Ukraine’s ‘free-spirited use’ of anti-tank missiles is wrecking Russian armor, but it doesn’t mean the tank’s days are over – DIGIWIZ CENTRAL

Ukraine’s ‘free-spirited use’ of anti-tank missiles is wrecking Russian armor, but it doesn’t mean the tank’s days are over

Ukrainian troops with anti-tank missile launchers at a ceremony in Kyiv in November 2018.

SERGEI SUPINSKY/AFP via Getty Images

Anti-tank missiles have wreaked havoc against Russian tanks in Ukraine.
Images of wrecked armor in Ukraine have reignited debate about the role of tanks on the battlefield.
But the issue is how those weapons are employed rather than inherent superiority or inferiority.

Videos of burning Russian tanks — victims of Ukrainian anti-tank missiles — has reignited the long-running debate over whether those missiles and other anti-armor weapons have rendered tanks obsolete.

But the lessons of Ukraine aren’t that straightforward. Experts have argued the tank’s poor showing in recent conflicts across Eurasia stems more from decisions about how to employ those tanks rather than from failings of the tank itself.

“Ukraine mostly confirms that tanks remain survivable, and other conflicts confirm that some are more survivable than others,” Sam Cranny-Evans wrote in European Security and Defence in January.

A question raised by the war in Ukraine is whether the ratio of anti-tank guided missiles, known as ATGMs, to tanks has been so extreme as to distort any conclusions. “One element of the war in Ukraine that is perhaps unique, however, is the sheer mass of ATGMs,” added Cranny-Evans, who was previously a land-warfare researcher at the Royal United Services Institute, a British think tank.

A Ukrainian soldier fires a rocket during weapons training in Donetsk in May.

Photo by Muhammed Enes Yildirim/Anadolu Agency via Getty Images

“They are present in such numbers that units feel comfortable using them to engage bunkers, trucks, light armored vehicles, personnel, and any other target that can be justified,” Cranny-Evans wrote in reference to Ukrainian forces, noting that such “free-spirited use” of anti-tank missiles had been seen in previous wars, including by US forces in Afghanistan.

Like experts have done for 50 years, Cranny-Evans pointed to the 1973 Yom Kippur War, in which Arab armies used extremely dense concentrations of Soviet-made Sagger anti-tank missiles and RPG-7 rockets to devastate Israeli tanks.

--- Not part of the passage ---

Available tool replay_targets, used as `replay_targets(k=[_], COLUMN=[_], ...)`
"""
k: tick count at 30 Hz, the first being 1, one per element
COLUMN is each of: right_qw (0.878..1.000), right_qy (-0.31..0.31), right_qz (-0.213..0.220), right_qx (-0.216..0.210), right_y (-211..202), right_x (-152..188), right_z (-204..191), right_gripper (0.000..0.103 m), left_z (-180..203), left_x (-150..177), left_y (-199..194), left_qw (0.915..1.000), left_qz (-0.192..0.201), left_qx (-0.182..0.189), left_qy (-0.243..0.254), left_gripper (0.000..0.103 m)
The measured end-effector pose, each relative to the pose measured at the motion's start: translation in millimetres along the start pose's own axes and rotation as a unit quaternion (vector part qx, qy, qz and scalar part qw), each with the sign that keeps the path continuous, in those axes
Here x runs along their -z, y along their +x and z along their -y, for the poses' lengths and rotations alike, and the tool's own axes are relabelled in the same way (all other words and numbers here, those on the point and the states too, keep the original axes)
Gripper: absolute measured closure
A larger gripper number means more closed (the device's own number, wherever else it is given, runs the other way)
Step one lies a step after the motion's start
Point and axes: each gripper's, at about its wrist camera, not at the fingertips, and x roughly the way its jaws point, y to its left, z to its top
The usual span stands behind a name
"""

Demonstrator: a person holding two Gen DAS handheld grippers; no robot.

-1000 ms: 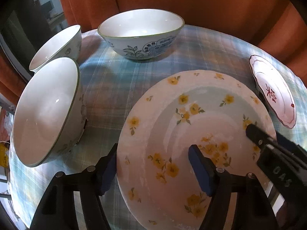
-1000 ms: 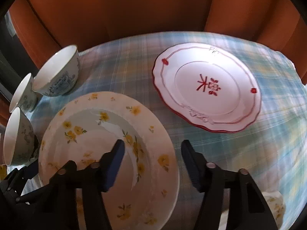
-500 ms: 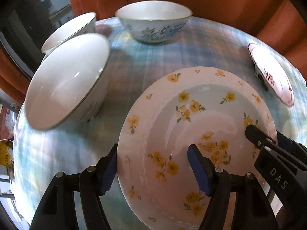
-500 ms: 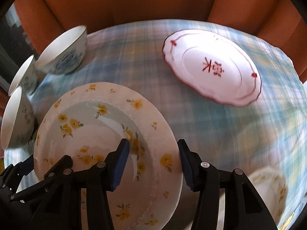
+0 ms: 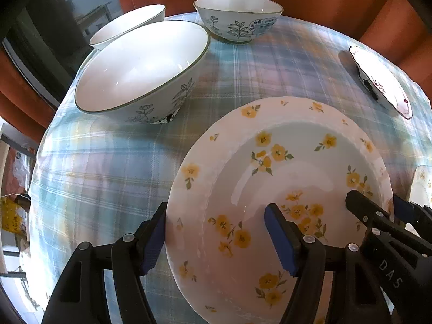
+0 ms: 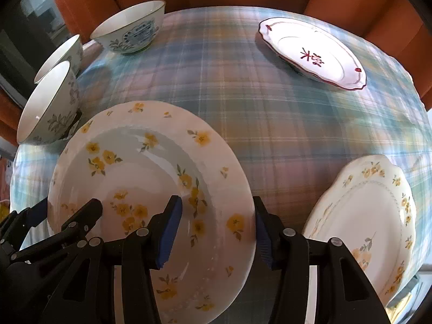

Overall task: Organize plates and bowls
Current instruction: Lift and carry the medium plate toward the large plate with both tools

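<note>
our white ceramic plate with yellow flowers sits between our two grippers, its left rim inside the left gripper and its right rim inside the right gripper. in each, one blue pad lies over the plate's face and the other stands at the outer edge. the plate is round and glossy, with a pale green ring and scattered blossoms, tilted over the plaid blue cloth of the desk. the left jaws stand fairly wide around the rim; the right jaws are opening with the rim between them. we cannot tell whether the pads press the plate. a white bowl with dark leaf drawings sits just beyond the plate's left side.
</note>
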Motion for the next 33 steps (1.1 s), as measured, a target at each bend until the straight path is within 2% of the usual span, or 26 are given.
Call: replay_targets(k=[9,11,20,33], right_qw=[0.999,0.999,0.999,0.999], right_qy=[-0.041,-0.049,-0.046,0.008], right_qz=[0.008,0.007,0.002,0.034], right_qx=[-0.009,-0.007,-0.002,0.039], right_y=[9.5,10.1,-4.6,-61.3], right_x=[-12.9,-13.2,-9.1,20.6], right_z=[-5.9,-7.2,-6.4,-5.3], right_gripper=[0.042,0.043,0.043,0.043], left_z=[12.8,13.7,11.9,-0.1], left_x=[1.0,2.8,5.0,26.7], left_y=[0.0,-2.0,-13.7,-47.6], left_qw=[0.9996,0.9996,1.0000,0.9982], left_qz=[0.009,0.007,-0.006,0.000], left_qx=[-0.026,-0.028,-0.004,0.046], left_qy=[-0.004,-0.004,-0.001,0.037], left_gripper=[0.029,0.032,0.032,0.028])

Israeli armor made unsupported cavalry charges against Arab infantry, and tank units were committed piecemeal.

“The Yom Kippur war served to illustrate that massed ATGM deployments could blunt a massed armor advance, but also reinforced the lesson already known from World War II (arguably even WWI), that armored vehicles alone were vulnerable,” Cranny-Evans wrote.

But large-scale tank operations have been rare in Ukraine, perhaps because of steady attrition of armored forces or because the front lines are too large to allow either side the luxury of concentrating its armor.

A destroyed Russian tank near a liberated Ukrainian village in Kherson province in November 2022.

Celestino Arce/NurPhoto via Getty Images

“Neither side appears capable — or willing — of forming much more than a company-sized battle group for offensive operations,” Cranny-Evans wrote. As a result, many engagements involving armor have seen small numbers of tanks face large numbers of missiles.

“It is apparent that advancing against an enemy with only one or two tanks and a small contingent of infantry, when ATGMs are present is unlikely to yield results,” Cranny-Evans wrote. “The defender may only have to destroy or disable a few vehicles in order to deter the attacker from proceeding, which in turn magnifies the effect of ATGMs.”

By the end of the 1973 war, the Israel Defense Forces had switched to combined-arms warfare and more sensible attacks, which enabled Israeli armored units to secure a partial victory. The IDF also incorporated lessons of 1973, such as safer ammunition stowage and less flammable hydraulic fluids, into the design of its well-protected Merkava tanks.

In the 2006 Lebanon War, while about 50 Israeli tanks were hit by missiles, only 21 had their armor penetrated and only 10 suffered crew casualties, Cranny-Evans noted, adding that it was “therefore possible for modern tanks to withstand high levels of ATGM attacks without the crew or vehicle becoming incapacitated.”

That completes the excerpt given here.